* What you should do: Among the records that follow, set down only the lines from the one containing "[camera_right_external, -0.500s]" to the one containing "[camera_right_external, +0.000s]", both included, exactly.

*** Supplied information Section Begins ***

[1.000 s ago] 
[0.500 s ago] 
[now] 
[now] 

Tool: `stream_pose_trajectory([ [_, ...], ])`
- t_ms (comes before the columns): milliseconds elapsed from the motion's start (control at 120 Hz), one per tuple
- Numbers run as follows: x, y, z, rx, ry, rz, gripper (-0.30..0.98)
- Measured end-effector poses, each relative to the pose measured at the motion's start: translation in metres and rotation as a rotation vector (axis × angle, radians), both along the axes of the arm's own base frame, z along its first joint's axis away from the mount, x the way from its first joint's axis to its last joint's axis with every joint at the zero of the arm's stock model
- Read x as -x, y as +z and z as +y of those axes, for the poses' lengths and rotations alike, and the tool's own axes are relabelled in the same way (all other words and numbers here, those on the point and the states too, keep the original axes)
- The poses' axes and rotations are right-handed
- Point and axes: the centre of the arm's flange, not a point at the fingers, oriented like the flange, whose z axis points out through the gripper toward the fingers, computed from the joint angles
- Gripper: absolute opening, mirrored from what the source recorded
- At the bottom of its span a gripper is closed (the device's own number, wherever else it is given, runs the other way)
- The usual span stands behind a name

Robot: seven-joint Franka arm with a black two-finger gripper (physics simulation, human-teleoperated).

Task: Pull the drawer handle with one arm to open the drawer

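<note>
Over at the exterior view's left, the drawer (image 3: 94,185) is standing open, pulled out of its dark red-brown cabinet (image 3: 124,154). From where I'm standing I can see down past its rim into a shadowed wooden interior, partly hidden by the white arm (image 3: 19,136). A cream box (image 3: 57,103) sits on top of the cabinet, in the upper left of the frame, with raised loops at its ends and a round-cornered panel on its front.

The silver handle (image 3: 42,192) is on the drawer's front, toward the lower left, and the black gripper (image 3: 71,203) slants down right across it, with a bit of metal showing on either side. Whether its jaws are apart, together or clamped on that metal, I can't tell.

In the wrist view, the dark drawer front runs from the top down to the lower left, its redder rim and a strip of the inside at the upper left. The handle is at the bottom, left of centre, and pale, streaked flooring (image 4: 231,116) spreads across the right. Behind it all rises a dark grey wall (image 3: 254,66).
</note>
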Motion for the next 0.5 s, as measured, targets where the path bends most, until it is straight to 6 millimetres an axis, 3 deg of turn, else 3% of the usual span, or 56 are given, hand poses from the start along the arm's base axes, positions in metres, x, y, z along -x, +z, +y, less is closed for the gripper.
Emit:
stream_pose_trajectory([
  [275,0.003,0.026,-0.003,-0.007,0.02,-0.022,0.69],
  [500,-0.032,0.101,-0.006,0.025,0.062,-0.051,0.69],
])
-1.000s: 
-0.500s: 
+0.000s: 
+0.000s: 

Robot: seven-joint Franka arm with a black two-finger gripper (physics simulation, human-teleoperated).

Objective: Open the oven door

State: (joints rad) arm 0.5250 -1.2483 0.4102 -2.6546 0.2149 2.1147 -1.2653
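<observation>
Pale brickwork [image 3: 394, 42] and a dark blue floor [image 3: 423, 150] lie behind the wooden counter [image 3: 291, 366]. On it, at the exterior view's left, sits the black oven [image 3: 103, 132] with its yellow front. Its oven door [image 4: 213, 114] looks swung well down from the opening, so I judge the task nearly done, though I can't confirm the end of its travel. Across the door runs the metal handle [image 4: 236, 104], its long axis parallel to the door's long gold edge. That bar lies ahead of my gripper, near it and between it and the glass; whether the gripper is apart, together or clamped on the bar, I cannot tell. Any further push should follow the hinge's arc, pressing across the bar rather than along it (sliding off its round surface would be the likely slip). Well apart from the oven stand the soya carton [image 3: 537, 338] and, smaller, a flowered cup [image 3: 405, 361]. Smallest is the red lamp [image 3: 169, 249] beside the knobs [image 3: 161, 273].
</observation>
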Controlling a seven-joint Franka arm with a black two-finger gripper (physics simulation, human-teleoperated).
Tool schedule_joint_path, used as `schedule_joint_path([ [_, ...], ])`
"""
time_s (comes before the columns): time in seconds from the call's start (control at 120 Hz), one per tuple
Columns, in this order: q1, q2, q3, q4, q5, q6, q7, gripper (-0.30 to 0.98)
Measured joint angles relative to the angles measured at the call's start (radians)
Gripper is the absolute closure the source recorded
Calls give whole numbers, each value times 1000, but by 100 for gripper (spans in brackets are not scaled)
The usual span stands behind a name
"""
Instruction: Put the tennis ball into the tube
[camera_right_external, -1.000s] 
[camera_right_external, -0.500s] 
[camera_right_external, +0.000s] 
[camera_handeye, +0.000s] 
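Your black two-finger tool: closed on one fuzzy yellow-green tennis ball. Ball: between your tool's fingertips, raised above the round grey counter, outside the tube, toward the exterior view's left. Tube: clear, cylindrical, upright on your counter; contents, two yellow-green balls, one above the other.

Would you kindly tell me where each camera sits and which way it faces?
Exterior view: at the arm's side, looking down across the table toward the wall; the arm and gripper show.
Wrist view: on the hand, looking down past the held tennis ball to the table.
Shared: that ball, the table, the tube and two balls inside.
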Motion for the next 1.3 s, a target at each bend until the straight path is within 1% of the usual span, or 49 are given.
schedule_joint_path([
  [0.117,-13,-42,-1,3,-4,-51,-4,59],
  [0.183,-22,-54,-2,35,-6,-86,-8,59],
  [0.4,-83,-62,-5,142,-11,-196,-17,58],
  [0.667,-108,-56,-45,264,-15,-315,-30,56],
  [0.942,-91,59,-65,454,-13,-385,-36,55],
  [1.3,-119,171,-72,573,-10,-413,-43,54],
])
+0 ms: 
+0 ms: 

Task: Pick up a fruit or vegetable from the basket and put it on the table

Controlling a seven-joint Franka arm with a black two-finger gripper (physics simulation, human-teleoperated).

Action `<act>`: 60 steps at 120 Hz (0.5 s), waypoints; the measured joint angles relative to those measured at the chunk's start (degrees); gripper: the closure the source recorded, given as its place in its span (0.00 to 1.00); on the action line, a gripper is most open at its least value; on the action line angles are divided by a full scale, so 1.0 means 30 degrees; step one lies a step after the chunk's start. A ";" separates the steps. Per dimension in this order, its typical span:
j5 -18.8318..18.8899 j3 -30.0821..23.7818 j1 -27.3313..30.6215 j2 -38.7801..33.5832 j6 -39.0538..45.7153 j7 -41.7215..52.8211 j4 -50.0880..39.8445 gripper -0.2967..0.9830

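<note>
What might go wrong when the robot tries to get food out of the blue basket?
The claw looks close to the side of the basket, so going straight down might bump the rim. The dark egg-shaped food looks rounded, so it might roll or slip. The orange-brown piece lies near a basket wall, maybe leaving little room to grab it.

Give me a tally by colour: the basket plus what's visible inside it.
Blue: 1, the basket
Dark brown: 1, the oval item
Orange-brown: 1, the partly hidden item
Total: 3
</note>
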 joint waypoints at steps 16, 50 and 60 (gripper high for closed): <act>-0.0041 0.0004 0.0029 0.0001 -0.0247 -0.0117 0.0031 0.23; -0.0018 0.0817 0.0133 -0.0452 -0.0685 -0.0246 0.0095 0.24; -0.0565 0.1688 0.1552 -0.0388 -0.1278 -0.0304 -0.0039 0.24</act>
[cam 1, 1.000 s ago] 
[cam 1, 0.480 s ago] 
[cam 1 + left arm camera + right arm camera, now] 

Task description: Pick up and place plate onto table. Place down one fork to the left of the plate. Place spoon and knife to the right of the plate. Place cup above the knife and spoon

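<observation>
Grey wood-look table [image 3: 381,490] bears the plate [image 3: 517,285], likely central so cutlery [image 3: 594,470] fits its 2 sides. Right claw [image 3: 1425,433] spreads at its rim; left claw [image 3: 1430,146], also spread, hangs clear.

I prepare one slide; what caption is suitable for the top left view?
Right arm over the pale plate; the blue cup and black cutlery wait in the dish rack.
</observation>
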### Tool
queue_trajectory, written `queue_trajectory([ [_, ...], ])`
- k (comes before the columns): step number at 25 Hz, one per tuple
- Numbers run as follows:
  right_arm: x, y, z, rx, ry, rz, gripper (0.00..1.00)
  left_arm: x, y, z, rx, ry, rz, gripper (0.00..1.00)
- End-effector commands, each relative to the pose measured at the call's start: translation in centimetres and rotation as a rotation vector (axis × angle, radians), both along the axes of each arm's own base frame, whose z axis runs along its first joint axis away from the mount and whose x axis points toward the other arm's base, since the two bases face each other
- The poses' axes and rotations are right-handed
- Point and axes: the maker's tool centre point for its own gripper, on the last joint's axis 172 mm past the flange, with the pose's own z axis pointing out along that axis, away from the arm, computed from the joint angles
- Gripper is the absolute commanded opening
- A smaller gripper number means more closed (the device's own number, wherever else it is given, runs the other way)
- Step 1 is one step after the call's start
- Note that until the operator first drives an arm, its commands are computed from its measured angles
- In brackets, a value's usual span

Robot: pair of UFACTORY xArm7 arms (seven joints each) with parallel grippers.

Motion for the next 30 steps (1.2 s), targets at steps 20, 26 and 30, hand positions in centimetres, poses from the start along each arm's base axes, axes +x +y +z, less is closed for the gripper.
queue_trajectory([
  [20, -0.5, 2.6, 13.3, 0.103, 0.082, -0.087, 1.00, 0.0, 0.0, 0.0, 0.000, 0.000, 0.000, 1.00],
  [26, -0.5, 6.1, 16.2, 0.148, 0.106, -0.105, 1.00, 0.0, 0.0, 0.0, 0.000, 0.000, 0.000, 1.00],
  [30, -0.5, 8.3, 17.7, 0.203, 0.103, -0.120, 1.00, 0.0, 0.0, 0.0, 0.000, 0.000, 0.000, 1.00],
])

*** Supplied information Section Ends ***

* Response:
[camera_right_external, -0.500s] 
[camera_right_external, +0.000s] 

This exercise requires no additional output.